**Given data**
● ● ● ● ● ● ●

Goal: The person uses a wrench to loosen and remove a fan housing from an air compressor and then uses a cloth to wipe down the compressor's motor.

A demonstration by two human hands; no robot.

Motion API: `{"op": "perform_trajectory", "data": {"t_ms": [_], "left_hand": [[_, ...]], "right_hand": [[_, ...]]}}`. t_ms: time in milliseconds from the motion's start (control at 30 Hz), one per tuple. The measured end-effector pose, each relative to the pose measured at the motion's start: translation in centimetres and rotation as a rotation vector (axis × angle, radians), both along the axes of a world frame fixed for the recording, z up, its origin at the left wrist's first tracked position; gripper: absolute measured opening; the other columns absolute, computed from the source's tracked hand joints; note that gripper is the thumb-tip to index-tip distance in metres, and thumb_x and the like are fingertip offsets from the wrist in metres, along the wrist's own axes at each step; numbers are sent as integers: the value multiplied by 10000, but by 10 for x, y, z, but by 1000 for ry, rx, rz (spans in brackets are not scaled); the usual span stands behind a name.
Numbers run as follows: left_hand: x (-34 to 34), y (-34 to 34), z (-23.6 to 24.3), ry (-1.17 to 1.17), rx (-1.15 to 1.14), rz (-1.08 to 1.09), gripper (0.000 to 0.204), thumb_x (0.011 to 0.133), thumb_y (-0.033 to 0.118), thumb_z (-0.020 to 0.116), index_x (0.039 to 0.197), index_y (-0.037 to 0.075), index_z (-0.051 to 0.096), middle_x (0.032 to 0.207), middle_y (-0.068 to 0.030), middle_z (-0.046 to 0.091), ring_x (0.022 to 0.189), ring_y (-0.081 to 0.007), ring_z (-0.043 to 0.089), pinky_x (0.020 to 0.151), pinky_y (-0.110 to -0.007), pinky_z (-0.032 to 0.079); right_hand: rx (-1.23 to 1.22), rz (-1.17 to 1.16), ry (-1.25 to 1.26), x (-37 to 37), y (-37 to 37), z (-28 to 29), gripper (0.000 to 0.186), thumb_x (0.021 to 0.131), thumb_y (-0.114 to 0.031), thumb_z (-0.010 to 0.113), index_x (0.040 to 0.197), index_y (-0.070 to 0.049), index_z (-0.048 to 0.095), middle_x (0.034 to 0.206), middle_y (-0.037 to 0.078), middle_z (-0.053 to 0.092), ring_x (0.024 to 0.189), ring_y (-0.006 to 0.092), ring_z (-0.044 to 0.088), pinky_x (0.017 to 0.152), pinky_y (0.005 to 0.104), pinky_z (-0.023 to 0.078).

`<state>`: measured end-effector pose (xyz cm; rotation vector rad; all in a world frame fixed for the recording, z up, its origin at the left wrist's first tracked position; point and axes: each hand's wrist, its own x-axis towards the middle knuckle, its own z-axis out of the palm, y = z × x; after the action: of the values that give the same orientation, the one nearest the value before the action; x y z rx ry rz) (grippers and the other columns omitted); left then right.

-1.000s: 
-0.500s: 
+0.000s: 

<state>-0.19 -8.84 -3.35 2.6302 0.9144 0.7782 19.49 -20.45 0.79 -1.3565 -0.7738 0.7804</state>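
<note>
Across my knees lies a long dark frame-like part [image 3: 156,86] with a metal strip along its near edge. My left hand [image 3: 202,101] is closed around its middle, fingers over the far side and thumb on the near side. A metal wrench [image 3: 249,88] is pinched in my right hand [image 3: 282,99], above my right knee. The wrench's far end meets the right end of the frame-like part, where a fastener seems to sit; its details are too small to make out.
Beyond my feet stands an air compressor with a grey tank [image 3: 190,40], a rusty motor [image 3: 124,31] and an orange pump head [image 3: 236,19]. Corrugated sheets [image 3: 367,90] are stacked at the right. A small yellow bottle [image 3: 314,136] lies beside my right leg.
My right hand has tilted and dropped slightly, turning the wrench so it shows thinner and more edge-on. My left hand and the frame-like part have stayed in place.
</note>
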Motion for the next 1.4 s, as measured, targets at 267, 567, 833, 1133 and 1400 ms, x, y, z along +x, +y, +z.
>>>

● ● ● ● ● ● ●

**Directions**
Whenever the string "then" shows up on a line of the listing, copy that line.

**Response box**
Goal: The person uses a wrench to loosen and remove a fan housing from an air compressor and then uses a cloth to wipe down the compressor's motor.
`<state>`: measured end-effector pose (xyz cm; rotation vector rad; all in a world frame fixed for the recording, z up, its origin at the left wrist's first tracked position; point and axes: each hand's wrist, its own x-axis towards the middle knuckle, its own z-axis out of the palm, y = z × x; after the action: of the values that give the same orientation, the one nearest the value before the action; x y z rx ry rz) (grippers and the other columns omitted); left then right.

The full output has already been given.